Jack Leach reflects on the ‘bad memories’ of England’s last tour of New Zealand in 2019
‘It was food poisoning but it turned into sepsis… I was put on a drip’: Three years ago Jack Leach’s England tour of New Zealand saw him fighting for his life in hospital, but now the spinner is a man reborn with ‘Bazball’ ‘having a positive effect’ on his health
- England are set to begin their two-Test series against New Zealand next week
- Jack Leach continues to shine and he took the most Test wickets in 2022 with 46
- On England’s last tour to New Zealand, Leach was taken seriously ill with Sepsis
Jack Leach was given a stark reminder on Tuesday of the ill-fortune that befell him the last time England played in New Zealand when he checked into the same Hamilton hotel where he was taken seriously ill three years ago.
This time, however, he is determined to carve out only positive memories from the latest two-Test stop on England’s extraordinary red-ball journey.

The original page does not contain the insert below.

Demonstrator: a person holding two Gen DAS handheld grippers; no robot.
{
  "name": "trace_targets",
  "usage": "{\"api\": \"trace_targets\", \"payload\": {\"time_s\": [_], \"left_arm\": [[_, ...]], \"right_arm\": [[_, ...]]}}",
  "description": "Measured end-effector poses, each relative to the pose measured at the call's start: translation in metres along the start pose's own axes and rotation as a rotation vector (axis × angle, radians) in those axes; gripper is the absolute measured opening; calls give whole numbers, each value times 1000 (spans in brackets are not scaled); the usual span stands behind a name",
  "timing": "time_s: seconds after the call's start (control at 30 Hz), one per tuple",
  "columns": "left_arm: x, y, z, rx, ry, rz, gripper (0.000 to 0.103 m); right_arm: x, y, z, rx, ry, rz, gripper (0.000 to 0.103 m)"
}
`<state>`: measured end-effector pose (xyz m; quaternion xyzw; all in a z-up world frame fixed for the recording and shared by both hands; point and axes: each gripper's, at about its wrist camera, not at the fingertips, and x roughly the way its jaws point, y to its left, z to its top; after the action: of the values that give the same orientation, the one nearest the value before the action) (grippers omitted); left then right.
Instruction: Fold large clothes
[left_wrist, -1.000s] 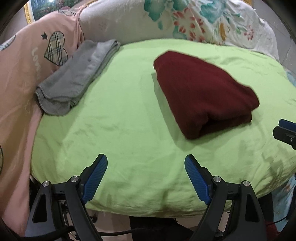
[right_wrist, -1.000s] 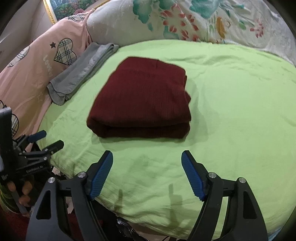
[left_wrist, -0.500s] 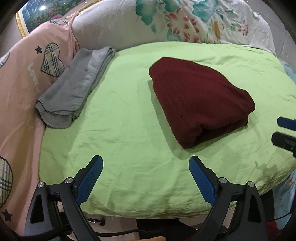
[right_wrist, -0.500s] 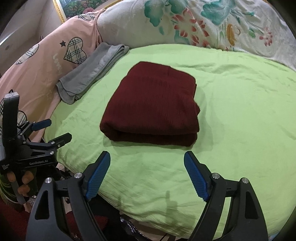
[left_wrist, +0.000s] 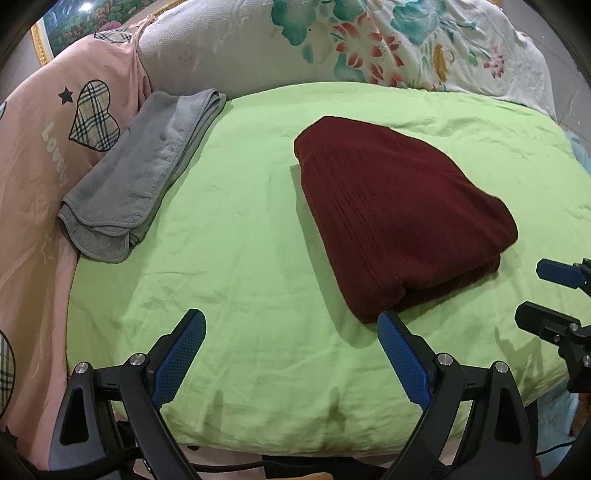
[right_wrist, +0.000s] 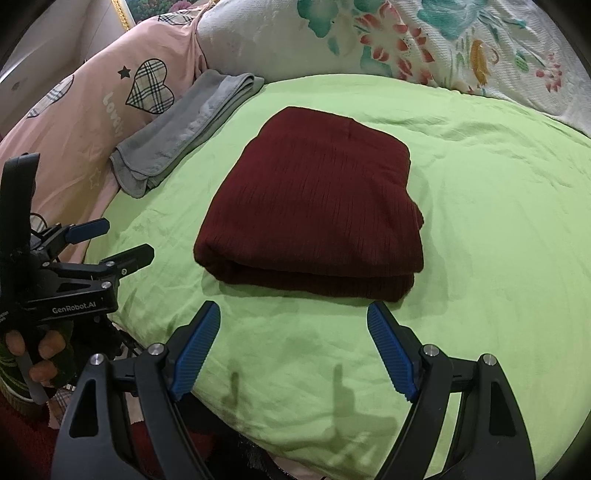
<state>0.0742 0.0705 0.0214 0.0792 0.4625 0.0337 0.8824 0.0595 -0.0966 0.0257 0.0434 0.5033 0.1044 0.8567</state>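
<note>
Dark red knit, folded into a thick rectangle, the sweater (right_wrist: 314, 206) lies flat on the lime-green sheet (right_wrist: 498, 221) of the bed, roughly at its middle. I see my right tool (right_wrist: 293, 314) just short of the sweater's near folded edge, its blue pads spread with nothing between them. My left tool (left_wrist: 291, 325) hangs over bare sheet to the sweater's left, and its jaws have just been opening to their widest, nothing between them. A folded grey towel (left_wrist: 136, 192) rests at the sheet's far left edge, against a pink heart-print cover (left_wrist: 44, 155). A floral quilt (right_wrist: 424, 40) bunches along the far side.
</note>
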Motion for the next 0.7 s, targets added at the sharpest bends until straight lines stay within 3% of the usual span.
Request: {"api": "trace_targets", "payload": {"time_s": [0.7], "left_arm": [[2, 0, 18, -29, -27, -23, 94]], "right_arm": [[14, -14, 27, 1, 0, -9, 82]]}}
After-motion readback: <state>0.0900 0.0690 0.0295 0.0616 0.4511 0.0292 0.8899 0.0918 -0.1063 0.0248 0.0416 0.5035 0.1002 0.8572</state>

So sick did Leach, who suffers from Crohn’s disease, become after contracting sepsis on the eve of the drawn second Test here in 2019 that he feared for his life.
‘It was food poisoning but it turned into sepsis and because the medication I take for Crohn’s weakens my immune system it really attacked my body and I couldn’t fight it off,’ said Leach ahead of Wednesday’s tour opening warm-up game with a pink ball at Seddon Park.
‘I was on a drip in hospital and was having anti-biotics in the other arm. It slowly got worse and worse and went on for some time. Those bad memories came back when I walked into this hotel again today but that’s all in the past and I’m having too much fun to get sick again now!’
Jack Leach returned to New Zealand after being taken seriously ill with sepsis on the 2019 tour
Leach has been a key part of England’s extraordinary red ball journey over the past 12 months
The start to this last Test assignment of the winter epitomises that fun approach introduced by Ben Stokes and Brendon McCullum, initially against New Zealand last summer, which appears to have done so much to revolutionise England’s Test fortunes.
They arrived in New Zealand last week and headed straight for the party capital of Queenstown where Kiwi McCullum wanted to host them for four days of leisure, mainly playing golf, while enjoying each other’s company as a team.
England then travelled to Mount Maunganui, venue of next week’s first day-night Test, for three days practice and arrived in Hamilton on Tuesday for what was meant to be the first of two two-day warm up games against local opposition.
Instead England will play just the first of those games Wednesday and Thursday and have cancelled the second in favour of a bit more practice and, probably, more golf. No naughty boy nets for this England team but, as whatever they are touching at the moment is turning to gold, with nine thrilling wins in 10 Tests, it can hardly be described as an approach that is letting them down.
‘I feel a very different person to the one I was the last time I came here but that is because of the environment I’ve been playing in,’ said left-arm spinner Leach.
‘My condition has been good too but Crohn’s can be stress-related so perhaps being more relaxed is having a positive effect on my health. Fingers crossed it stays that way.’
‘Bazball’ has certainly been good for Leach’s health within this England team. He played in every Test last year and took 46 wickets, more than anyone else in Test cricket in the calendar year, with Stokes providing him with the confidence that had been lacking in his game and turning him into a valued member of the side.
Not even the emergence of leg-spinner Rehan Ahmed, who became at 18 the youngest bowler in Test history to take a five-wicket haul on debut in the last of the three historic victories in Pakistan before Christmas, has stopped Leach being the No 1 spinner here.
He has kept his place as England’s No 1 spinner, despite the emergence of Rehan Ahmed (left)
The 31-year-old insisted he has relished having the backing of England captain Ben Stokes
‘It has been probably the most important thing for me, that backing and the feeling that I belong here,’ said Leach.
‘I know at some point someone else may come along who’s better than me and will take my place.
‘That will be absolutely fair enough so in the meantime I’m just trying to enjoy it as much I can and do as well as I can for the team. I view things slightly differently now. I’m relishing how much fun it is to win games and I want to contribute to us winning those games.’